The only diagnostic machines at the time were tabletop bone densitometers, which measured bone density at the hips and in the spine — the two parts of the body that, if fractured, increased a person’s risk of death.
But these machines were available only in a few hundred testing centers and cost up to $300 per test — an expense that was not usually reimbursed by insurance companies.
“To sell Fosamax, then, Merck and Allen needed to do two things: place machines that could measure bone density in doctors’ offices all across America and bring down the price of the tests,” writes Spiegel.
And that is exactly what Merck and Allen did. You’ll have to read Spiegel’s story for all the details, but here are some highlights:
- Merck set up a nonprofit Bone Measurement Institute to “help increase the availability of bone measurement technologies, increase their accessibility to physicians and reduce the cost of bone mass measurement to health care payers.” Allen was its only employee. In 1997, the Institute, along with several other interested organizations (including some funded by Merck), successfully lobbied Congress to pass legislation to have bone scans covered by Medicare.
- Merck pressured the manufacturers of bone density machines to produce smaller, cheaper peripheral machines that could be used in doctors’ offices. These machines don’t measure bone density in the hip or spine, however, but only in the finger, forearm, wrist or heel — measurements that many experts believe have little value for predicting future hip or spine fractures.
- When one of these manufacturers balked at producing the smaller machines, it was threatened with losing all future support from Merck. In fact, “to encourage companies to take Merck’s goals seriously, Merck itself purchased a bone measurement business,” reports Spiegel. This move forced other companies to lower their prices, at which point Merck sold the company.
- In 1997, Merck got the FDA to clear a lower (5-milligram) dose of Fosamax that could be used by women with osteopenia. It began running ads to promote drugs for osteoporosis — but ads that now featured young-looking women in their 40s and 50s rather than “humped grannies,” writes Spiegel.

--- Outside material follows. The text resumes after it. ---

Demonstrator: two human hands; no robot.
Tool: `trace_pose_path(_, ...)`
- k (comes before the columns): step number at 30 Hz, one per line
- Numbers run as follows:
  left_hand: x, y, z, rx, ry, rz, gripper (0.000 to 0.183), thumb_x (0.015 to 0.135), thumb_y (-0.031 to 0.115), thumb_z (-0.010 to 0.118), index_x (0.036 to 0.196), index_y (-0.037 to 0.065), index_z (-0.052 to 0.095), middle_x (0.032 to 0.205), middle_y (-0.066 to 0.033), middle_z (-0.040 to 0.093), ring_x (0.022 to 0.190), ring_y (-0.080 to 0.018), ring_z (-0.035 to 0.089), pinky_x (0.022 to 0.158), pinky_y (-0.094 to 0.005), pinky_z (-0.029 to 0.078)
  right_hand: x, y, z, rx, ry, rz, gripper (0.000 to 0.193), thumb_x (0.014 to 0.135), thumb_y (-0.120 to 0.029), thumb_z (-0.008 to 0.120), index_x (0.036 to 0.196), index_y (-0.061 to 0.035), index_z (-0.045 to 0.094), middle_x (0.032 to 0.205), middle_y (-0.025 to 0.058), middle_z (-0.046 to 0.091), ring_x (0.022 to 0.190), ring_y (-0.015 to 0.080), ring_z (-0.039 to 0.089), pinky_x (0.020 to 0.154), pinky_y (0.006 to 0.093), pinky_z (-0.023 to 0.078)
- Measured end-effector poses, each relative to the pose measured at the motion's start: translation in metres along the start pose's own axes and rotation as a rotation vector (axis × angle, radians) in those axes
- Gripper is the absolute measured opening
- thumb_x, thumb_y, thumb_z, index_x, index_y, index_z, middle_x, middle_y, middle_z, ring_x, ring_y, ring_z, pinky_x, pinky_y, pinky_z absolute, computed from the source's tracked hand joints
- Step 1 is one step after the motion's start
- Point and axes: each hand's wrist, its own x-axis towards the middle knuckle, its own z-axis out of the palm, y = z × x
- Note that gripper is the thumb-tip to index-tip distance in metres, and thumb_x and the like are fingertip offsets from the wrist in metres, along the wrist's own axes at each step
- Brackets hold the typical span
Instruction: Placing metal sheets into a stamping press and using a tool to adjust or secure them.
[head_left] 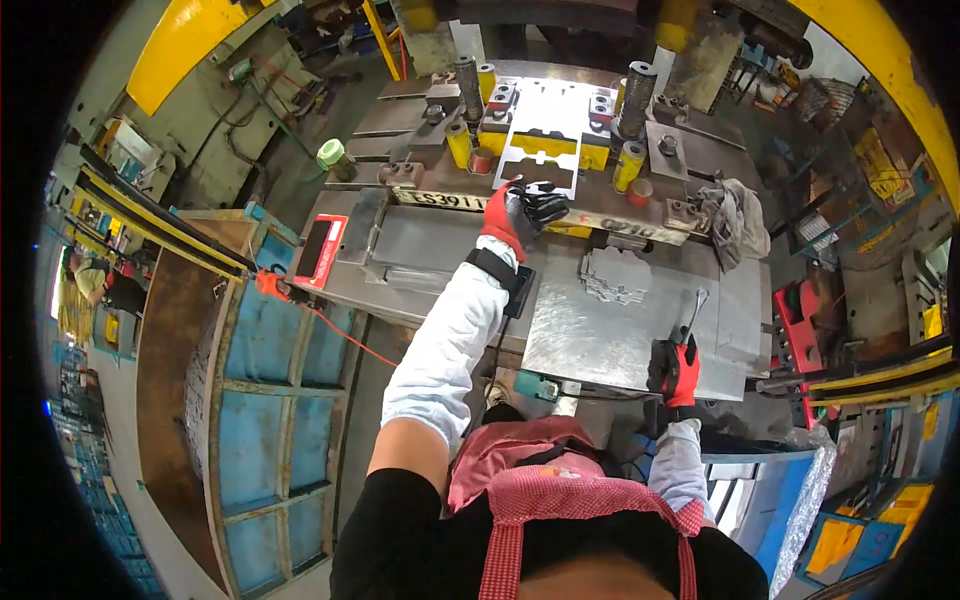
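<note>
My left hand [522, 212], in a red and black glove, reaches to the press die. Its fingers are bent around the near edge of a shiny cut-out metal sheet [540, 150], which lies between the die's posts. Over the front right of the steel table [580, 335], my right hand [677, 370], in a similar glove, is closed around a slim metal tool [697, 312] with a rounded tip pointing away from me. The palm hides its handle, so its exact kind does not show. Several flat, notched metal pieces [614, 275] lie stacked on the table between my hands.
Flat metal sheets [425, 240] are piled left of my left forearm, beside a red-framed panel [323, 250]. Yellow and dark guide posts [629, 165] flank the die. A grey rag [735, 220] hangs at its right. A blue-panelled rack [262, 345] stands left; a bottle with a green cap [331, 154] is behind.
</note>
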Motion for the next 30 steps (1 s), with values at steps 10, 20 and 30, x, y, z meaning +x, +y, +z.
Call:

The idea that osteopenia exists — and needs to be treated with a drug like Fosamax — soon went viral.
Not without side effects
There’s a moral to this story, and its one with health consequences. Millions of people — in this case, mostly middle-aged women — are now on drugs for an essentially non-existent “disease.” And those drugs have potentially harmful side effects.
As the National Women’s Health Network points out, Fosamax and other bisphosphonate drugs have been associated with an increased risk of irregular heart rhythms (atrial fibrillation), a hardening of the jaw bone (jaw necrosis) that may require removing the bone, and unusual spontaneous fractures of the thigh bone. Some women who take these drugs also develop severe heartburn and stomach-damaging ulcers, as well as severe bone, joint and/or muscle pain.
Granted, some of these side effects appear to be rare, but no one can really say with any certainty what the long-term effects of these drugs actually are. Nor are we likely to know any time soon.
“There are no long-term studies that look at what happens to women with osteopenia who start Fosamax in their 50s and continue treatment long-term in the hopes of preventing old-age fractures,” reports Spiegel. “And none are planned.”